La primera parada fue la Comisaría de Las Palmas de Gran Canaria. La abogada de las familias, Patricia Fernández Vicens, aportó en dependencias policiales la información sobre sus allegados. En las próximas horas quedarían en libertad y podrían recogerlos en Barranco Seco, les aseguraron. Debían ir rápido, para llegar antes de que partiesen los autobuses con destino a los hoteles donde son alojados de emergencia los migrantes en el otro extremo de la isla.

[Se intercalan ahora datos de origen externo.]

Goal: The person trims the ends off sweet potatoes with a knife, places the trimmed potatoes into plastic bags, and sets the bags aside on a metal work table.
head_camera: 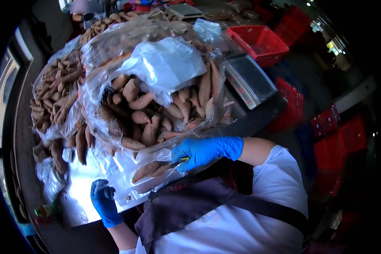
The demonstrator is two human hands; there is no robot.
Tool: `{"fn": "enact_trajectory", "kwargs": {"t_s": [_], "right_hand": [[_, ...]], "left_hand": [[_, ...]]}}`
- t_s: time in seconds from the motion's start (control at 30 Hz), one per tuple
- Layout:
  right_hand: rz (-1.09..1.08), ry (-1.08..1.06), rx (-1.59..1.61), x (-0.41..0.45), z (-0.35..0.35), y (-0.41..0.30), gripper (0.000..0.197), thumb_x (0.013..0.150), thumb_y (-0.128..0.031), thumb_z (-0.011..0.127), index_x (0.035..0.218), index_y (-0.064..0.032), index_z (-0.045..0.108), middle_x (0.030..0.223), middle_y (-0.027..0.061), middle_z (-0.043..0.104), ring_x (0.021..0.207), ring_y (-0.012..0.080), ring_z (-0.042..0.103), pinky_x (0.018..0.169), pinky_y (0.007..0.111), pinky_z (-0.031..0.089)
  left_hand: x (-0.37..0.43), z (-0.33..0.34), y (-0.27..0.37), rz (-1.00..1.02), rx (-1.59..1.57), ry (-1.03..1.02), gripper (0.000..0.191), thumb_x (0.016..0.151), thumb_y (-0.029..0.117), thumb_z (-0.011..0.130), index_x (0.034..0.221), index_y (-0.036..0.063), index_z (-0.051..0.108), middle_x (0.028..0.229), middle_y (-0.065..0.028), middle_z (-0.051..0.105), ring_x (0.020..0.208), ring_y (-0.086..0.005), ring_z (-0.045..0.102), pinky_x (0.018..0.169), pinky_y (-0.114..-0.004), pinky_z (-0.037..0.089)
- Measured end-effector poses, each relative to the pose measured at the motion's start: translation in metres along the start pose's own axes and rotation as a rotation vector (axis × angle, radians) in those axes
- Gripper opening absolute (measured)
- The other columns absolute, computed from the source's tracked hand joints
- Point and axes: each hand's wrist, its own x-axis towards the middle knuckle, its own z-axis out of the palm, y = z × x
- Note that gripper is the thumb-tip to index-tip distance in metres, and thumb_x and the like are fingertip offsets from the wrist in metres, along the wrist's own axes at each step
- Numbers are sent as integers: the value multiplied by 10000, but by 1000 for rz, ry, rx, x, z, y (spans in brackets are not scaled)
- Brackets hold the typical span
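My right hand [195, 154], in a blue glove, is closed on the gathered edge of a clear plastic bag and on a small tool with a yellow-green handle, its kind unclear. Inside that bag, just left of the hand, lie sweet potatoes [146, 171]. My left hand [103, 197], also blue-gloved, is raised with curled fingers by the table's front edge; whether it pinches the bag's thin film cannot be told. Beyond both hands a large open plastic sack [95, 125] holds many sweet potatoes [150, 130], with a folded white plastic bag [168, 63] on top.
A metal table [81, 203] carries everything. More sweet potatoes [57, 92] are heaped at the left. To the right are a scale [252, 81] and a red crate [260, 41]; further red crates [339, 152] stand beyond the table. A person [85, 9] is at the far end.
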Motion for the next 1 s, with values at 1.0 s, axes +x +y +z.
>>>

Corrieron. Ayecha llegó con la respiración entrecortada. Creía que llegaba tarde, pero otra vez debería esperar. “De aquí no os los vais a llevar. Tendréis que ir a los hoteles”, les confirmaron los agentes, a pesar de las indicaciones recibidas en comisaría. La madre de Abdolmonem permaneció tiesa frente a la puerta del campamento, tratando de encontrarle entre los muchos chavales que permanecían tras en algunas de las vallas amarillas que rodean las tiendas militares de Barranco Seco.

Hasta que lo ve. Estira el brazo haciendo aspavientos de felicidad. Al otro lado, un chaval delgado, ataviado con el chandal gris de Cruz Roja, le saluda con energía. “¿Por qué está en manga corta si hace frío?”, pregunta su madre.

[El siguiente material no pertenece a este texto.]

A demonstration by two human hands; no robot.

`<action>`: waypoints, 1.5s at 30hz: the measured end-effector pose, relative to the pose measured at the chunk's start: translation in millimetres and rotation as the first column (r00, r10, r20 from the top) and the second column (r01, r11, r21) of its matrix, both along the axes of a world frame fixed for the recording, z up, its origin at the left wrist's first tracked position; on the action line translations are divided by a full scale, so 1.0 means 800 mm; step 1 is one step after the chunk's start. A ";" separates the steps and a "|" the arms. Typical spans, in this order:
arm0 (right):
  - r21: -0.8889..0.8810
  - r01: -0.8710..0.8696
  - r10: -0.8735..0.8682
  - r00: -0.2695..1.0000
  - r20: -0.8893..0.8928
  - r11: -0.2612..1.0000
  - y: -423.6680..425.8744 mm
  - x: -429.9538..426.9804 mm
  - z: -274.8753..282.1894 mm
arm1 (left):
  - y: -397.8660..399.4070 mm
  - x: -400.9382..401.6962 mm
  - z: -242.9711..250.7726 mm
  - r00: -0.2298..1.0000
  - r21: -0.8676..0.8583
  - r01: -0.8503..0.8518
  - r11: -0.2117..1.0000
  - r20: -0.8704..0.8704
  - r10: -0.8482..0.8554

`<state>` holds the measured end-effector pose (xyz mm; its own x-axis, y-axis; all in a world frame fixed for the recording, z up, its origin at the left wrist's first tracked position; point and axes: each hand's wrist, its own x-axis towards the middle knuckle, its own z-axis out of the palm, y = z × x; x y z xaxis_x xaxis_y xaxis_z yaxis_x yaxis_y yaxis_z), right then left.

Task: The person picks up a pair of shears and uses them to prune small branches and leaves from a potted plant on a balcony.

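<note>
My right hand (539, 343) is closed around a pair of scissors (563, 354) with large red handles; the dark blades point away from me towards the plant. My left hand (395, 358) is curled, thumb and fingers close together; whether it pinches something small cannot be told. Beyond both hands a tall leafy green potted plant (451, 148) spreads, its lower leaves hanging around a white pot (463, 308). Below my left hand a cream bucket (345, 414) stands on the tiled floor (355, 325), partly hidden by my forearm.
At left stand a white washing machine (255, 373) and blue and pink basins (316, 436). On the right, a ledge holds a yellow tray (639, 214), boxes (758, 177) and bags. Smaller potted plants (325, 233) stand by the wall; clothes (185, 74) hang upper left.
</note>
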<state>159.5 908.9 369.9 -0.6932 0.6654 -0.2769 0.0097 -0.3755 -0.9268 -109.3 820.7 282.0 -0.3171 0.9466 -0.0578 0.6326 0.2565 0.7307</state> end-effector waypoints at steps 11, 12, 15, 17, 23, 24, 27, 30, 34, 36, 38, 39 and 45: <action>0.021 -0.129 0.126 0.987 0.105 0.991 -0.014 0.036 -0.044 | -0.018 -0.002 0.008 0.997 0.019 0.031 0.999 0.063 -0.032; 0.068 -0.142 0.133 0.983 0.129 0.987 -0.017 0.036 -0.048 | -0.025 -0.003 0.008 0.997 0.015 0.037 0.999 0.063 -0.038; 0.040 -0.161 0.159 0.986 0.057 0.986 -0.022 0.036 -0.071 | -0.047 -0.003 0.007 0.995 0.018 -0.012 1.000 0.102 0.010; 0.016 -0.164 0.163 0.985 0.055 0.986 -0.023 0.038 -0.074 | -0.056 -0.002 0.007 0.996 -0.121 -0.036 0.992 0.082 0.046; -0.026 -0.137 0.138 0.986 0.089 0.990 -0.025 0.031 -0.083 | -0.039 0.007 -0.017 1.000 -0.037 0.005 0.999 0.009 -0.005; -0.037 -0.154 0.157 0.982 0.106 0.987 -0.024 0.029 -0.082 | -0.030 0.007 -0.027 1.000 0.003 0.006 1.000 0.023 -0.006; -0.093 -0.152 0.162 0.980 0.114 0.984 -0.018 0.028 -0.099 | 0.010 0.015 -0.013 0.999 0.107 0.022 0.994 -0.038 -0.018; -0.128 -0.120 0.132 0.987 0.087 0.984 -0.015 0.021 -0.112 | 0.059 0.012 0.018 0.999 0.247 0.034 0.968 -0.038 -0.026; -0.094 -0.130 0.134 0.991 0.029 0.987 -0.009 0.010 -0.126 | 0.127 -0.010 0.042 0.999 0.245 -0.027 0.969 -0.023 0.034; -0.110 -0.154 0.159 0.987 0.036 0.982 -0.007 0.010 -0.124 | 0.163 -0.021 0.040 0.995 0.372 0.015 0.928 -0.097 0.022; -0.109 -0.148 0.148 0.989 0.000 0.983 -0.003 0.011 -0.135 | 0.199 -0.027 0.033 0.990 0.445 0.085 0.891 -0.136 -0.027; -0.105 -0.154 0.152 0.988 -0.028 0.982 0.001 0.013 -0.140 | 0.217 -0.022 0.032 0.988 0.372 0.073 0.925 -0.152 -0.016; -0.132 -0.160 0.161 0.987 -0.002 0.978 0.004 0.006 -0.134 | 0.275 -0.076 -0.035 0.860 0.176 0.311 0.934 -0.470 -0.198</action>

Horas después, el chaval pasó junto a ella entre la fila de jóvenes que eran dirigidos por la policía hacia los autobuses. Estaban al lado, pero no pudieron abrazarse, tocarse, pararse a charlar. No podían deshacer la línea. Cuando los vehículos partiesen, la familia les persiguió hasta llegar a la siguiente parada, Maspalomas, donde tampoco estaban seguros que les dejasen llevárselo a casa.

En los alrededores de un hotel de la localidad turística de Gran Canaria, tras una media hora de espera, y la insistencia en que el joven podía seguir una cuarentena preventiva en su casa familiar, la Cruz Roja le permitió la salida. El chico fue directo al banco donde su madre le esperaba sentada. El abrazo duró varios minutos. Un rato después, ya levantados, Ayecha volvió a estrecharle entre sus brazos. Ayecha no quería soltarlo nunca más.

Poco después lo lograron también Ibrahim, Amin y Abdel Hamin. Los familiares de estos, sin embargo, tenían otra tarea pendiente. Amin buscaba la manera de llegar a casa con sus dos familiares hasta Almería, a pesar del aumento de los controles policiales en los aeropuertos. Ibrahim debía regresar con su hermano a Cádiz. Y el sobrino de Abdel Hamin planeaba reunirse con su hermano en Francia. Los dos primeros ya lo han logrado, aunque sorteando numerosas complicaciones. El último aún espera un buen momento para reunirse con su hermano.

Abdolmonem no ha salido de casa desde su reencuentro: “Ahí sigue, sin despegarse de la madre”, cuenta su tía entre risas.